Labour are tying themselves in knots trying to fund their promised cut in tuition fees. The Independent reports that shadow ministers are fighting off attempts by the Shadow Chancellor to raid their budgets to fund the scheme.
The failure to agree a funding mechanism is reportedly opening a fissure between Ed Balls and his leader. Ed Miliband is torn between becoming the next Nick Clegg – crucified after u-turning on an un-deliverable promise – and shoring up his position with Liberal Democrat defectors.
But Labour aren’t the only left-wing party for whom higher education funding is causing problems this week.
The Scottish National Party make much of their abolition of tuition fees for Scottish (and European) students – and quietly please their base by levying fees on English, Welsh and Northern Irish students alongside their non-European counterparts.
Yet the net effect of this policy is that Scottish students are getting squeezed out of the country’s most prestigious institutions, according to official figures.
Meanwhile Scottish universities face a funding shortfall relative to English competitors that runs into the millions whilst Vince Cable, the Business Secretary, has pointed out that fewer working-class children go to university in Scotland than south of the border.

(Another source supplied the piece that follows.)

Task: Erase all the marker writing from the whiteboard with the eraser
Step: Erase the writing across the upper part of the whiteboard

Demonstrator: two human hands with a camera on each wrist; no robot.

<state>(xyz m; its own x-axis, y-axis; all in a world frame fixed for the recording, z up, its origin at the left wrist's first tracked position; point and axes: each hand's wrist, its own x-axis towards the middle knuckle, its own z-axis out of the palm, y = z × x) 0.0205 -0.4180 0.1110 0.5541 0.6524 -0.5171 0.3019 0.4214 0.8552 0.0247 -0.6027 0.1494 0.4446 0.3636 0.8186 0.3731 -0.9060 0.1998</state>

Institutions are reportedly afraid to call for fees for fear of a backlash from the Nationalist administration, who have made their opposition to fees a totemic issue. In the aftermath of his referendum defeat Alex Salmond unveiled a stone monument to his vow never to impose them.
Thus rather than levying fees and directing bursaries and scholarships to able kids from deprived backgrounds, the apparently super-progressive Nationalists double down in a middle-class giveaway. All whilst presiding over an education system which, writes Alex Massie in the Spectator, fails its poorer children at every level.
Why is it that tuition fees are a cause of such aggravation for much the left? In large part, it seems to stem from a profound lack of clarity as to what higher education is actually for.
For example, Liam Byrne recently endorsed the principle that university should be free “like the NHS”.
This is a strange comparison because, whatever the role you envision for the private sector in its provision, healthcare is a fundamental service that every citizen of the UK will require at some point.
Yet Labour have never made a convincing case that university is similarly essential: one feels that if they sincerely believed that, they would have no trouble finding the will to fund it.
Indeed the evidence is that there is finite demand for graduates in the UK economy, and that flooding the market has only served to dramatically erode the so-called graduate premium that New Labour ministers hoped would accrue to the 50 per cent of school leavers they planned to send to university.
A compromise proposal whereby Labour would somehow subsidise a select number of ‘useful’ degrees cuts to the heart of the matter: university is too expensive, and not nearly essential enough, to be free for everyone.
Recognise this and a much more useful, technical debate around funding is possible.
Is the role of universities to provide the country with a certain number of technically skilled employees, to fulfil the needs of a modernising economy? Targeted subsidies to such courses are likely affordable.
Is it to allow pupils, whatever their background, a chance to pursue personal ambitions? Then a version of the current fees and loans model, or reform along the lines proposed by the ConservativeHome manifesto’s graduate commission, is fairest: remove the barriers to entry for those who want to try, and allow the benefits to accrue to those who succeed.
Far fairer that than the proposed graduate tax, which has the perverse effect of penalising those who make the most of their degrees – whatever their background – in order to make university a risk-free prospect for those who don’t.
If students meeting the cost of their education eventually leads to a fall in applications – which hasn’t happened yet, for all the dire predictions – would that really be so terrible?
Obviously it would if such a slump were concentrated amongst the disadvantaged, but if a rational cost/benefit calculation led to more people looking for alternatives to university – or even moving straight into employment – it isn’t immediately apparent why that would be a bad thing.
Too many on the left remain bewitched by the superficial appeal of universalism whilst knowing in their hearts that the very limited benefits don’t come close to justifying the costs – eye-watering taxes or under-funded universities.
Politicians like Byrne should come clean with students: higher education is not equivalent to the NHS. It is not universally necessary, and so cannot justify being universally ‘free’.